## What to produce
Exclude the images, then return every line below exactly as written.

## Data provided
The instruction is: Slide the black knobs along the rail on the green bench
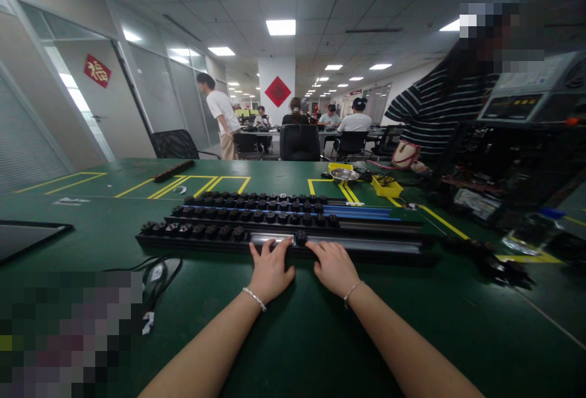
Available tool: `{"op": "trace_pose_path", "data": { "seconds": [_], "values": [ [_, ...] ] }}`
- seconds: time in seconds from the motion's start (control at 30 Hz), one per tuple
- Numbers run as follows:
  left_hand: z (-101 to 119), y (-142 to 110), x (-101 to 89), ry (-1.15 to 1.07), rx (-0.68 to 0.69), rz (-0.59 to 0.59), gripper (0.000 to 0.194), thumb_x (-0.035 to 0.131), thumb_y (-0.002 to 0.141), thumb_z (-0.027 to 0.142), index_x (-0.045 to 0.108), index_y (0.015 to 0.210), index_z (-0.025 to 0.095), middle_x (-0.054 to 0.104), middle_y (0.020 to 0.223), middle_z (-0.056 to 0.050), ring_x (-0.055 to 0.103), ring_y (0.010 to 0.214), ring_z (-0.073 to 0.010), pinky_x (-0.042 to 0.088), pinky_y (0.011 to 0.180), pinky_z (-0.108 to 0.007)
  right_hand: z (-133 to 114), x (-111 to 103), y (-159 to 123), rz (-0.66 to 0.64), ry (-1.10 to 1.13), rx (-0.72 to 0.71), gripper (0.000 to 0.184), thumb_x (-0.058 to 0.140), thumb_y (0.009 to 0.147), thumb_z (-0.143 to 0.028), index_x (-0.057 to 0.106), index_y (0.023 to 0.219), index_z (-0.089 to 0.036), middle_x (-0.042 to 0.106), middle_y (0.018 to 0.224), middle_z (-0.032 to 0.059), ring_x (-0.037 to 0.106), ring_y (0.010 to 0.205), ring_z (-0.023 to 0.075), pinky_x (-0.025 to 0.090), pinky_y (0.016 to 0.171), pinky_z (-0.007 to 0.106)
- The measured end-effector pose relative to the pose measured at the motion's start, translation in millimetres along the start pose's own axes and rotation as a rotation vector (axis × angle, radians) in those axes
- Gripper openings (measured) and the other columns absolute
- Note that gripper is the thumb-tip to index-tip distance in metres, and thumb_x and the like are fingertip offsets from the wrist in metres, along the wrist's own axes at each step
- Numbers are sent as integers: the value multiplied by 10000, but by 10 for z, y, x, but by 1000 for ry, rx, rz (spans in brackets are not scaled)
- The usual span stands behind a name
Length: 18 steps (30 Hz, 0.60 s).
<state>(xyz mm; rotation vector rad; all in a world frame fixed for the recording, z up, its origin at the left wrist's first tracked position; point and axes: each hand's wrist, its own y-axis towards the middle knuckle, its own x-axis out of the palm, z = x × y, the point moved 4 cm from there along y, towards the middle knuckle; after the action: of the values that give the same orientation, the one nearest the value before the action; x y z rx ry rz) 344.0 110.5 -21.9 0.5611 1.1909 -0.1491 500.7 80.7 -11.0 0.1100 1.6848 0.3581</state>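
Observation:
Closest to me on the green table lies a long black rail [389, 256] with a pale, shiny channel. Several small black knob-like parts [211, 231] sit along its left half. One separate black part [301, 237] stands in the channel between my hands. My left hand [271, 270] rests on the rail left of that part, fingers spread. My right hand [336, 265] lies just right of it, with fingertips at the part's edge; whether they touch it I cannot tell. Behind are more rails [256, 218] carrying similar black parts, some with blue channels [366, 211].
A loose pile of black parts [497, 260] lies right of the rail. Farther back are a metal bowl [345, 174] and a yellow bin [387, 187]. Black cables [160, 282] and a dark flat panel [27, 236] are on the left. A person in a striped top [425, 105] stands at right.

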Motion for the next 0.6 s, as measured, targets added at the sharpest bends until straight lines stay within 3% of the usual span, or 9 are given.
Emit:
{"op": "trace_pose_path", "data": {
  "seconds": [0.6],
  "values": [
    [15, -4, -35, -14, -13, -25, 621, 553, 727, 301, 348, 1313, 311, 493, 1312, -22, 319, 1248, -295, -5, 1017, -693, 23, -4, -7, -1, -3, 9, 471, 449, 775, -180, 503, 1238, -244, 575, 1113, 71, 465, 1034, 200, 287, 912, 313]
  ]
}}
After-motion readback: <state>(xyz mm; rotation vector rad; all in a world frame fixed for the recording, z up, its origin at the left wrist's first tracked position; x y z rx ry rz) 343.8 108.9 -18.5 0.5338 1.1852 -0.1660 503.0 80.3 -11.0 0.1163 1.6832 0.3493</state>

## Answer
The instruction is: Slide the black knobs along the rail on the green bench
Available tool: `{"op": "trace_pose_path", "data": { "seconds": [_], "values": [ [_, ...] ] }}`
- seconds: time in seconds from the motion's start (control at 30 Hz), one per tuple
- Numbers run as follows:
  left_hand: z (-101 to 119), y (-142 to 110), x (-101 to 89), ry (-1.15 to 1.07), rx (-0.68 to 0.69), rz (-0.59 to 0.59), gripper (0.000 to 0.194), thumb_x (-0.035 to 0.131), thumb_y (-0.002 to 0.141), thumb_z (-0.027 to 0.142), index_x (-0.045 to 0.108), index_y (0.015 to 0.210), index_z (-0.025 to 0.095), middle_x (-0.054 to 0.104), middle_y (0.020 to 0.223), middle_z (-0.056 to 0.050), ring_x (-0.055 to 0.103), ring_y (0.010 to 0.214), ring_z (-0.073 to 0.010), pinky_x (-0.042 to 0.088), pinky_y (0.011 to 0.180), pinky_z (-0.108 to 0.007)
  right_hand: z (-133 to 114), x (-111 to 103), y (-159 to 123), rz (-0.66 to 0.64), ry (-1.10 to 1.13), rx (-0.72 to 0.71), gripper (0.000 to 0.184), thumb_x (-0.058 to 0.140), thumb_y (0.009 to 0.147), thumb_z (-0.143 to 0.028), index_x (-0.057 to 0.106), index_y (0.023 to 0.219), index_z (-0.089 to 0.036), middle_x (-0.042 to 0.106), middle_y (0.018 to 0.224), middle_z (-0.032 to 0.059), ring_x (-0.037 to 0.106), ring_y (0.010 to 0.205), ring_z (-0.023 to 0.075), pinky_x (-0.025 to 0.090), pinky_y (0.016 to 0.171), pinky_z (-0.007 to 0.106)
- The measured end-effector pose relative to the pose measured at the motion's start, translation in millimetres along the start pose's own axes and rotation as a rotation vector (axis × angle, radians) in those axes
- Gripper openings (measured) and the other columns absolute
- Note that gripper is the thumb-tip to index-tip distance in metres, and thumb_x and the like are fingertip offsets from the wrist in metres, along the wrist's own axes at each step
- Numbers are sent as integers: the value multiplied by 10000, but by 10 for z, y, x, but by 1000 for ry, rx, rz (spans in brackets are not scaled)
- The usual span stands behind a name
Length: 18 steps (30 Hz, 0.60 s).
<state>(xyz mm; rotation vector rad; all in a world frame fixed for the recording, z up, its origin at the left wrist's first tracked position; point and axes: each hand's wrist, its own y-axis towards the middle knuckle, its own x-axis out of the palm, z = x × y, the point moved 4 cm from there along y, towards the middle knuckle; after the action: of the values that give the same orientation, the one nearest the value before the action; x y z rx ry rz) 344.0 110.5 -21.9 0.5611 1.1909 -0.1491 500.7 80.7 -11.0 0.1100 1.6848 0.3581</state>
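Observation:
Closest to me on the green table lies a long black rail [389, 256] with a pale, shiny channel. Several small black knob-like parts [211, 231] sit along its left half. One separate black part [301, 237] stands in the channel between my hands. My left hand [271, 270] rests on the rail left of that part, fingers spread. My right hand [336, 265] lies just right of it, with fingertips at the part's edge; whether they touch it I cannot tell. Behind are more rails [256, 218] carrying similar black parts, some with blue channels [366, 211].
A loose pile of black parts [497, 260] lies right of the rail. Farther back are a metal bowl [345, 174] and a yellow bin [387, 187]. Black cables [160, 282] and a dark flat panel [27, 236] are on the left. A person in a striped top [425, 105] stands at right.
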
Motion for the next 0.6 s, as measured, targets added at the sharpest bends until straight lines stay within 3% of the usual span, or 9 are given.
Emit:
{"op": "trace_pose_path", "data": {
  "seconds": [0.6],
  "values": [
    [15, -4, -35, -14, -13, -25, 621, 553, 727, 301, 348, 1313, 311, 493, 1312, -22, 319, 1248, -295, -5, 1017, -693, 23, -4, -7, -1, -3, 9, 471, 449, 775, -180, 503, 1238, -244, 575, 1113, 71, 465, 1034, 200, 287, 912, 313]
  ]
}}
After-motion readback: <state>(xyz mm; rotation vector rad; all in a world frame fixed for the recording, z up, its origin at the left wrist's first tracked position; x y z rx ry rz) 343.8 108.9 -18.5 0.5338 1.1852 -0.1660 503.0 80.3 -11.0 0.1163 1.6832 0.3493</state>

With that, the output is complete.